*ASSIGNED TASK*
For the entries that follow, restate word for word the line containing "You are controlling", the line containing "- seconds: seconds", and every line that lies between them.

*INFORMATION SHOWN*
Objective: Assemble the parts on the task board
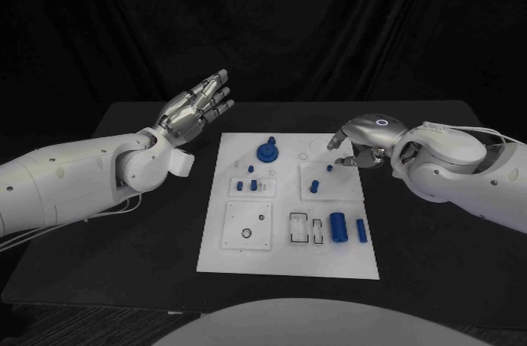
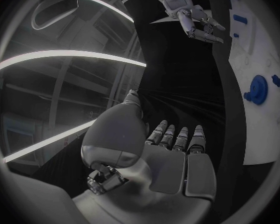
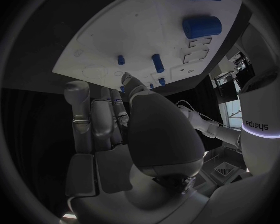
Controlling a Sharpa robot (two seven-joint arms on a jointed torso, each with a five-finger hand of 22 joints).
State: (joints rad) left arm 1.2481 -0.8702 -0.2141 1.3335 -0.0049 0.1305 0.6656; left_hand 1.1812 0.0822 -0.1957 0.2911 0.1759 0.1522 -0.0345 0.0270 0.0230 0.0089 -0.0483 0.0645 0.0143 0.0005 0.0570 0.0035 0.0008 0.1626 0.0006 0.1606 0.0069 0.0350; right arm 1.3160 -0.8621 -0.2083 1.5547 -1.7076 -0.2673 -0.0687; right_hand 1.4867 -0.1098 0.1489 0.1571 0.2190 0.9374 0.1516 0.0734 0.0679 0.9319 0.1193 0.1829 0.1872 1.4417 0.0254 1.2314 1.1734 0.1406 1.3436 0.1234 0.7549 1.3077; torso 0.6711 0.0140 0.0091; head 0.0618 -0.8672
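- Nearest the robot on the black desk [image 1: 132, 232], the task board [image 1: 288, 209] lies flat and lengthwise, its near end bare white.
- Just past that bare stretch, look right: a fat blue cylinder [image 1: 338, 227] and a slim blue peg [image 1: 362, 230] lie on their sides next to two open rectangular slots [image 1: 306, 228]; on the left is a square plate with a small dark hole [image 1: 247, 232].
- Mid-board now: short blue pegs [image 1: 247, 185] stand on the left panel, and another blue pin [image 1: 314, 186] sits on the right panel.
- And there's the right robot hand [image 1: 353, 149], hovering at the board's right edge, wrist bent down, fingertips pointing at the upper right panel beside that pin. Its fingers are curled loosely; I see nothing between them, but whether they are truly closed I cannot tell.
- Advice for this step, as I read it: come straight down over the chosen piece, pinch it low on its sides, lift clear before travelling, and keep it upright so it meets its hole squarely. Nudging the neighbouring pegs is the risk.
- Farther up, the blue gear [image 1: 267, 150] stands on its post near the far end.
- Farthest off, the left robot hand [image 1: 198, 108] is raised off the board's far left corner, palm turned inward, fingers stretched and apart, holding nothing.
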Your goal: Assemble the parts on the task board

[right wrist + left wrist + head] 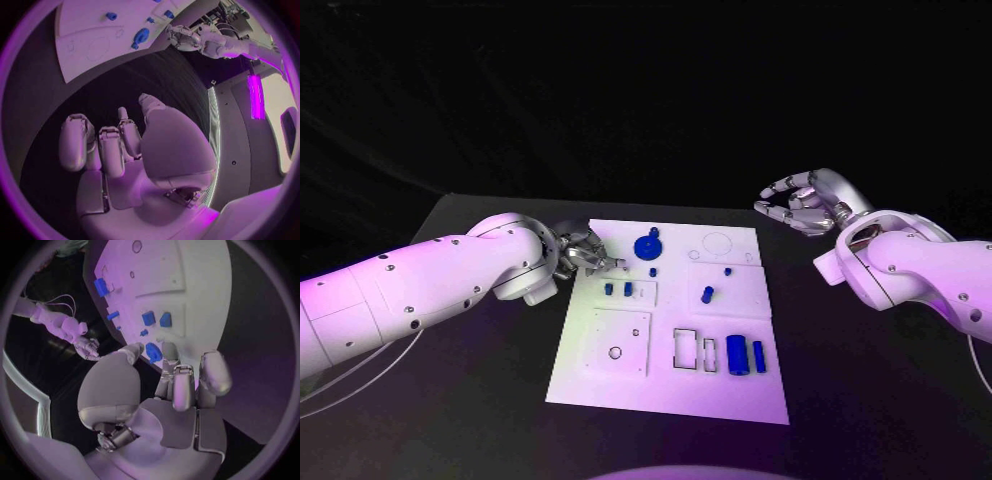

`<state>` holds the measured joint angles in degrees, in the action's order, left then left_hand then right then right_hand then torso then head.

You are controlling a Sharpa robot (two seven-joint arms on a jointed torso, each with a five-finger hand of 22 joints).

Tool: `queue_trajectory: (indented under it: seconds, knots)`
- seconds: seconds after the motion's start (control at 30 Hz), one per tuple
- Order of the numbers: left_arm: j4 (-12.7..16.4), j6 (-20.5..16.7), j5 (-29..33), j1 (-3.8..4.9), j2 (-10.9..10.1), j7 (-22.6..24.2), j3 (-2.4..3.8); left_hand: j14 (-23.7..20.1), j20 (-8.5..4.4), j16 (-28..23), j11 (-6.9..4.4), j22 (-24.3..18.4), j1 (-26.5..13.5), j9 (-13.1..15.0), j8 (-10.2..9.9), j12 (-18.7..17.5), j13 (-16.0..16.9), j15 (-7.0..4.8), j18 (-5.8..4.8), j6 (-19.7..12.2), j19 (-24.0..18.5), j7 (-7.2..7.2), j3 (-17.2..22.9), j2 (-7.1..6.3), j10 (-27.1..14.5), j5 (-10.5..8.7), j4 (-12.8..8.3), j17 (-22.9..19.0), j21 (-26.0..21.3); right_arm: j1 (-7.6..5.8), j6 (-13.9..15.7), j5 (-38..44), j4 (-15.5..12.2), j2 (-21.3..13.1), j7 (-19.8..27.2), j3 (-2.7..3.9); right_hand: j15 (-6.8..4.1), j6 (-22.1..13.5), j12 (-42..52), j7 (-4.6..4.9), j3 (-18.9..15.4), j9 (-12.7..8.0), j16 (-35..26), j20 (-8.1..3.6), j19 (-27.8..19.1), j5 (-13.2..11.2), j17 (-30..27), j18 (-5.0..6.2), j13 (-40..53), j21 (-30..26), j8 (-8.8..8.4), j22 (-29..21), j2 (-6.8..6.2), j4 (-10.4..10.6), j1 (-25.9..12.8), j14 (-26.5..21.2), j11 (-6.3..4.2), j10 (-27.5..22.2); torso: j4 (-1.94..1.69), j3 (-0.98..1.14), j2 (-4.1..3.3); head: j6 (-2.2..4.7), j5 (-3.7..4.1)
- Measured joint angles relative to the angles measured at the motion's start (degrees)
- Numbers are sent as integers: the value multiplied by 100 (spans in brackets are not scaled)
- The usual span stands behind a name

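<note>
The white task board (668, 385) lies in the middle of the black table. A round blue part (648, 243) stands near its far edge, and smaller blue parts (627, 289) sit in slots around the middle. Two blue cylinders (736, 354) lie at the near right. My left hand (589, 255) hovers at the board's far left edge, a little short of the round part (153, 352), holding nothing, with its fingers half bent and apart. My right hand (805, 200) hangs over bare table beyond the board's far right corner, also holding nothing, its fingers loosely bent (112, 145).
Empty cut-outs mark the board: a circle (718, 243) at the far right, rectangular slots (689, 348) near the cylinders and a square plate (617, 340) at the near left. Black table (862, 380) surrounds the board on all sides.
</note>
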<state>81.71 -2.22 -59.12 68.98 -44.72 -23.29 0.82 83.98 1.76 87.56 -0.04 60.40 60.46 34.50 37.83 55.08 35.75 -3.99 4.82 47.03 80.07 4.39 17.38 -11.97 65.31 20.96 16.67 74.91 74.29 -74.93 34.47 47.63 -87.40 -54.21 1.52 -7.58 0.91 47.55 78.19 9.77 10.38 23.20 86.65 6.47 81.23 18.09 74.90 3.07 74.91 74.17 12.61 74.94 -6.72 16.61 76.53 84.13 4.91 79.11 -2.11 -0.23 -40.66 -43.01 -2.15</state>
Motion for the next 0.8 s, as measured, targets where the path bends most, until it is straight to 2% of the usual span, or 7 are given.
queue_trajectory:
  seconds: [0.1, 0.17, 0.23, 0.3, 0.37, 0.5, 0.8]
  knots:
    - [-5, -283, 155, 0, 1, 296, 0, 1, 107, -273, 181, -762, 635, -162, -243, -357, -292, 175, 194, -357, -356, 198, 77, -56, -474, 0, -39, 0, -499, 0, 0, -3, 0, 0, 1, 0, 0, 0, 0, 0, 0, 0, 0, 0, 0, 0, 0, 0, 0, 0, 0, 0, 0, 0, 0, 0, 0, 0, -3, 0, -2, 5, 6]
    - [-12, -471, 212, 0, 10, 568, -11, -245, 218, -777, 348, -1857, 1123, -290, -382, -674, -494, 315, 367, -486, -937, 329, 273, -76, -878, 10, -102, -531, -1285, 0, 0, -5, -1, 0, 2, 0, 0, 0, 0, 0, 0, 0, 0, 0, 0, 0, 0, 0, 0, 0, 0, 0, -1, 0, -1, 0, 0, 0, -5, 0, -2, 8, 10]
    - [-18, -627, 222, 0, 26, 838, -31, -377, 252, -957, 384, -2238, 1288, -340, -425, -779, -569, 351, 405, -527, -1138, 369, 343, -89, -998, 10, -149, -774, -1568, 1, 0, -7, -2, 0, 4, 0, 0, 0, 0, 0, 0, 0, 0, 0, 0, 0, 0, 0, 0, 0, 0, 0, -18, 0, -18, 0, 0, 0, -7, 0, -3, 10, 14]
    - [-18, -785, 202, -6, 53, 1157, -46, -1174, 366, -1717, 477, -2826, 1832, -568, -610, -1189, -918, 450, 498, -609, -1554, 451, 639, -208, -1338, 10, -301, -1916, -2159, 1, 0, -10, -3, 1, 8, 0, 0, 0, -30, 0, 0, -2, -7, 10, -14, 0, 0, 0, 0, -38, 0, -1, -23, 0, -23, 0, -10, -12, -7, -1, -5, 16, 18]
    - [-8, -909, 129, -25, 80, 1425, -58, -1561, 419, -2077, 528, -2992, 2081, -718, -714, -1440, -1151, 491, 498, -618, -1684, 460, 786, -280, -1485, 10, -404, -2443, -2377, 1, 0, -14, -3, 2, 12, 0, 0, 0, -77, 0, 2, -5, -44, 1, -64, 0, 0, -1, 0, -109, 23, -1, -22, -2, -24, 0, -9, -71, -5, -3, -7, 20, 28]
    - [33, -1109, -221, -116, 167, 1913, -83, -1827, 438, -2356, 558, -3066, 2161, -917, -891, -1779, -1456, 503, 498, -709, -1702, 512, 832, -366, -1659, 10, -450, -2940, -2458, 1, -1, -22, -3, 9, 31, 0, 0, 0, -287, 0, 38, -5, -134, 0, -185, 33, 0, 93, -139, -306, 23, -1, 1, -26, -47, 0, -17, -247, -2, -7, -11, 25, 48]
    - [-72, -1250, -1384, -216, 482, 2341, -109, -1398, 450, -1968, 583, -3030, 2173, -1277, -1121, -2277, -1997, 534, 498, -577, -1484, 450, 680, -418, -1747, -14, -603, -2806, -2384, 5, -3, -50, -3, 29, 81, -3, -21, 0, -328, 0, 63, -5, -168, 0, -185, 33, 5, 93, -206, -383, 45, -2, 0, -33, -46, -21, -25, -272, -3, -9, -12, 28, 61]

*EXERCISE ANSWER*
You are controlling a Sharpa robot (two seven-joint arms on a jointed torso, each with a five-finger hand of 22 joints).

Tool: `queue_trajectory: (indented under it: seconds, knots)`
- seconds: seconds after the motion's start (control at 30 Hz), one per tuple

This exercise has been answered in full.